ArtRage is like Painter in that it is a proper, natural-media painting package. That means that paint on the paper has depth and mixes with the underlying colour or watercolour spreads and dries on the paper.
In terms of what’s new in this version, it’s all about supporting and making best use of tablets and pens, though most features are supported by mouse control as well. There’s bristle stiffness and head aspect control when using the oil paints, colour and brush sizes can be stored as presets, your own colour swatches can be saved and there are coloured canvas patterns.
For direct Wacom stylus support there’s new support for the Stylus Tilt, Airbrush Wheel and Art Pen Barrel Rotation, stylus properties can be defined and tools can be assigned to specific styluses.
There are lots of other enhancements, the most notable of which are the paint symmetry options that will help speed up painting by duplicating brush strokes. These include mirroring, adjustable axes and rotation and symmetrical strokes. Although ArtRage is fairly robust there’s now automatic backing up of files when saving so there’s always another copy on hand.
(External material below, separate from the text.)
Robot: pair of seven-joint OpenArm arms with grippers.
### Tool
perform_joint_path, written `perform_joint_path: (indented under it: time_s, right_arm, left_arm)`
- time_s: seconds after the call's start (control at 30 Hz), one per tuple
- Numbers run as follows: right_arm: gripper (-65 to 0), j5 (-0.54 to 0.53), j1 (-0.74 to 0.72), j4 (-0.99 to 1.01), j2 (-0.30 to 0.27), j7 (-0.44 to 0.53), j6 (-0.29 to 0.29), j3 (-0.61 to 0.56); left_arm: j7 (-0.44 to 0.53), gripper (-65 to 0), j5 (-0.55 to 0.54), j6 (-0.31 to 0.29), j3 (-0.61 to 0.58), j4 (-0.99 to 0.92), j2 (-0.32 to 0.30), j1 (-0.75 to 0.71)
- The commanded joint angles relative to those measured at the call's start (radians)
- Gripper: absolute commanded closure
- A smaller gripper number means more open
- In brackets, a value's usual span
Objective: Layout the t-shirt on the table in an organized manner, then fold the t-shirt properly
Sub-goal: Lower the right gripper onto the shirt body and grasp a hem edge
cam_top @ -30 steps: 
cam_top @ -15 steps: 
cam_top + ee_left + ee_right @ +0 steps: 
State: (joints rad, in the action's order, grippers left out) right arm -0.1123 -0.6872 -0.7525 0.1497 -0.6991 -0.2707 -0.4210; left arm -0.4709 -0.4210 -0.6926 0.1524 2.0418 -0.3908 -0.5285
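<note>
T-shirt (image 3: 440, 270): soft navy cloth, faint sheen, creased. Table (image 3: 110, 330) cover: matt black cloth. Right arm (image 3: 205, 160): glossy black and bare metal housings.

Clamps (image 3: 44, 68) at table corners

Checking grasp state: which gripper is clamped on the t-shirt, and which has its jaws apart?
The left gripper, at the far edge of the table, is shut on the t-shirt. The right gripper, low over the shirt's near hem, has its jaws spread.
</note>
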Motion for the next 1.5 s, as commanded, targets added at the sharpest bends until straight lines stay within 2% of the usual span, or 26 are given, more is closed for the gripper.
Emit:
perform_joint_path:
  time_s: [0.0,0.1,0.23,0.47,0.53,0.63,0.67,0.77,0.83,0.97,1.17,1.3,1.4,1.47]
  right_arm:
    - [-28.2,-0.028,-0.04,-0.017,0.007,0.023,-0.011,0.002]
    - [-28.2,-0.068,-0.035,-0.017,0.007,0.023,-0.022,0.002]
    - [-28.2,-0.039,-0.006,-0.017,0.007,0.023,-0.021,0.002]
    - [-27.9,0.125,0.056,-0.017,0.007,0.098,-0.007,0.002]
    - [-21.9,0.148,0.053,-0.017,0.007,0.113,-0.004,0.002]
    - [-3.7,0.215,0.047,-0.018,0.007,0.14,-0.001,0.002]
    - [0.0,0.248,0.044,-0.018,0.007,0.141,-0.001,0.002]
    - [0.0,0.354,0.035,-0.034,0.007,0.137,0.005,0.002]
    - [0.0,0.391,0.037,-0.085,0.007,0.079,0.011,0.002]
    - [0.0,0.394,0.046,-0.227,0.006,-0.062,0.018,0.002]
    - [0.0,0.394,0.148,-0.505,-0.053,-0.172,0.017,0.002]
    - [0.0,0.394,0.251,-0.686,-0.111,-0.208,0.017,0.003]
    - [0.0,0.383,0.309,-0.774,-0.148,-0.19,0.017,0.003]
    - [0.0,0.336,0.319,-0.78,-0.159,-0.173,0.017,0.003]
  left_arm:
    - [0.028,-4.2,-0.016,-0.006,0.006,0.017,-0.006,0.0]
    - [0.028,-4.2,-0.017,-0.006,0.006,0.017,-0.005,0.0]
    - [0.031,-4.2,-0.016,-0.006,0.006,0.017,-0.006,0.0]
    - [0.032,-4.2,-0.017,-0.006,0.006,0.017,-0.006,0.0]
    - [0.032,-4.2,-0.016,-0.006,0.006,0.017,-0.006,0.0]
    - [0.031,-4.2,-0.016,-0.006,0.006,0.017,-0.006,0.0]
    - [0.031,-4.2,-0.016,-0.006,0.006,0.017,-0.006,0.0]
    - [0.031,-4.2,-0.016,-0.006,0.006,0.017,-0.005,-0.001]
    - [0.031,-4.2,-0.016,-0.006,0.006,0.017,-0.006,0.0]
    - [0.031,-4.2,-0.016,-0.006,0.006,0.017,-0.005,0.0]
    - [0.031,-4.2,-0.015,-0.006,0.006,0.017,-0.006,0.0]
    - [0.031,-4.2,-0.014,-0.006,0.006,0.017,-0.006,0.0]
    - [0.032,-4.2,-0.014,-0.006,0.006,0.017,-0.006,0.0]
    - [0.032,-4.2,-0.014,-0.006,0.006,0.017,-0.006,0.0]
If you were hoping for lots of new media brushes then look away, the focus here is on making everything work better. Previously you could pin reference images to the canvas, well now you can pin scraps for colour mixing or making test paintings. There are also independent viewports that can be zoomed and panned and references are easy to drag directly off the canvas when no longer needed.
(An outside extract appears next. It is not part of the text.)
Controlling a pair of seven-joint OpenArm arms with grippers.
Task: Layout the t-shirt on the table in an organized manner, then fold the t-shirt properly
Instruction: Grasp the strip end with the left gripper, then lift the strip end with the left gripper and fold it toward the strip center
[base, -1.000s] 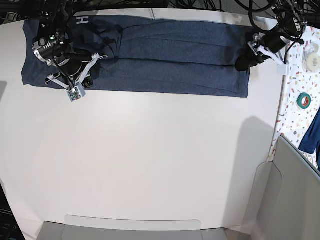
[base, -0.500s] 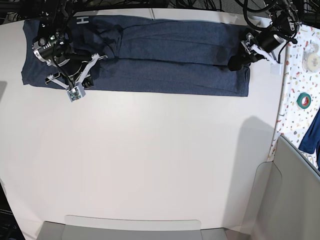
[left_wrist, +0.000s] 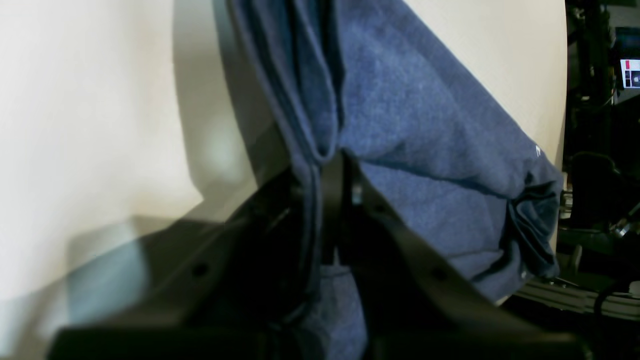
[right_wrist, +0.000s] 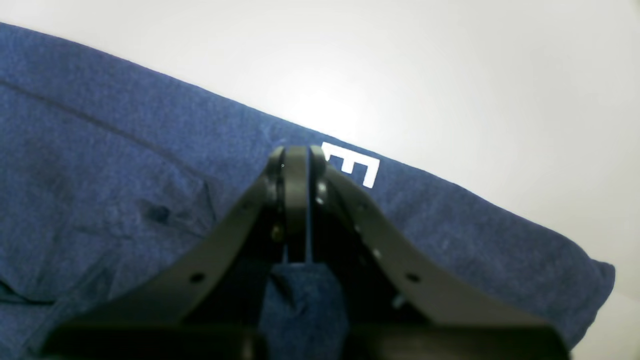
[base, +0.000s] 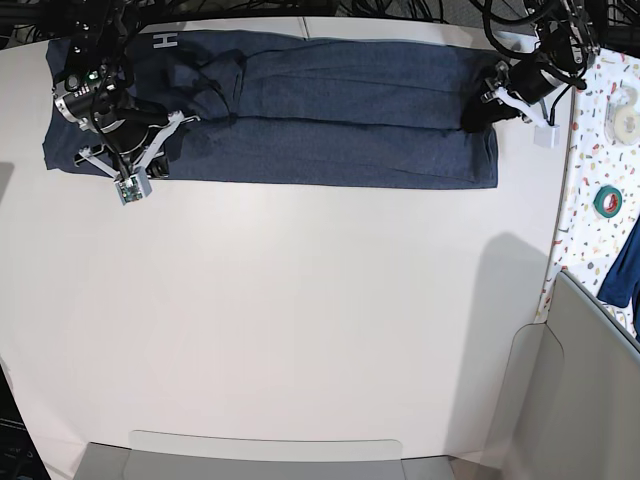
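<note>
1. The t-shirt (base: 320, 110) lies as a long, dark navy band along the far edge of the white counter (base: 300, 320), folded lengthwise, with a seam line running along its middle.
2. A white letter "H" (base: 165, 40) shows near the band's end on the base view's left; the right wrist view shows another white block letter (right_wrist: 352, 167) close to the fabric's edge.
3. The left pincer (left_wrist: 330, 165) sits at the band's end on the base view's right, pressed together on a gathered ridge of the t-shirt (the cloth bunches up into a peak between its fingers (left_wrist: 300, 210)).
4. In that wrist view the fabric fans away from the pinch, with the pale counter on either side of it and a crumpled fold (left_wrist: 530, 235) at the far corner.
5. The right pincer (right_wrist: 296, 160) is over the opposite end, its jaws pressed together with a small tuck of navy cloth showing between the fingers lower down (pinching the t-shirt there).
6. To the base view's right, a narrow speckled surface (base: 590, 160) carries a green tape roll (base: 607, 201), a white roll (base: 625, 97) and a brighter blue cloth (base: 622, 265), all apart from the t-shirt.
</note>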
A number of the enhancements are workflow related, so that the workspace can be collapsed to provide a tight, focussed area and there’s a single panel for gathering custom resources. There are some new tools though, with the addition of a cloner, gradient and pattern fills and a noise filter.
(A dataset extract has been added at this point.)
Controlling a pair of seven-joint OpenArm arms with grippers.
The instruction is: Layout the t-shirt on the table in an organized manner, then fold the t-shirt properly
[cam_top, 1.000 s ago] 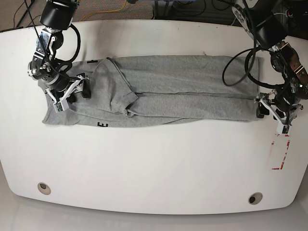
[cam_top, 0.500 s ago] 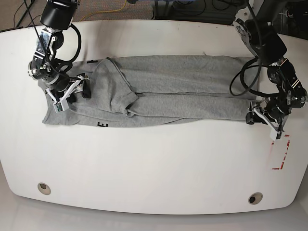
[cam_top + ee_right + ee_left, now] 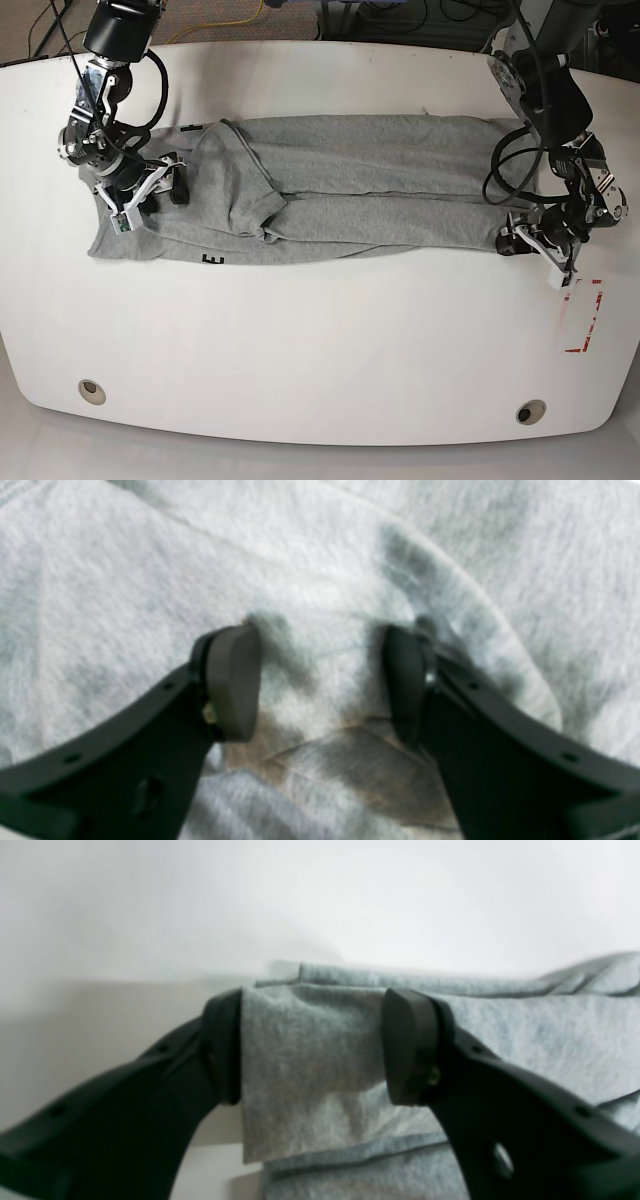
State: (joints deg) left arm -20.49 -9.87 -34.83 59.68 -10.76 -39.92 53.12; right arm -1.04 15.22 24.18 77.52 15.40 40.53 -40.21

If you’ve never used ArtRage before, then the minimalist interface will come as something of a surprise, but it’s all about making the tools easy to use and concentrating on the painting. This release continues that progress making it a compelling, low-cost alternative to the natural media overload of Painter. The oils and watercolours aren’t as sophisticated as Painter, but they are definitely better than Photoshop’s tools, and they do act and react in a natural media fashion. This makes creating those styles of artwork much easier.
Easy to recommend ArtRage, the latest improvements make it more flexible and powerful. While it isn’t on a par with the tools available in Painter, it has a massively shorter learning time and can be producing excellent results in very little time. With a bargain price as well, ArtRage 4 can sit happily alongside your more expensive software, ready to be picked up and used quickly.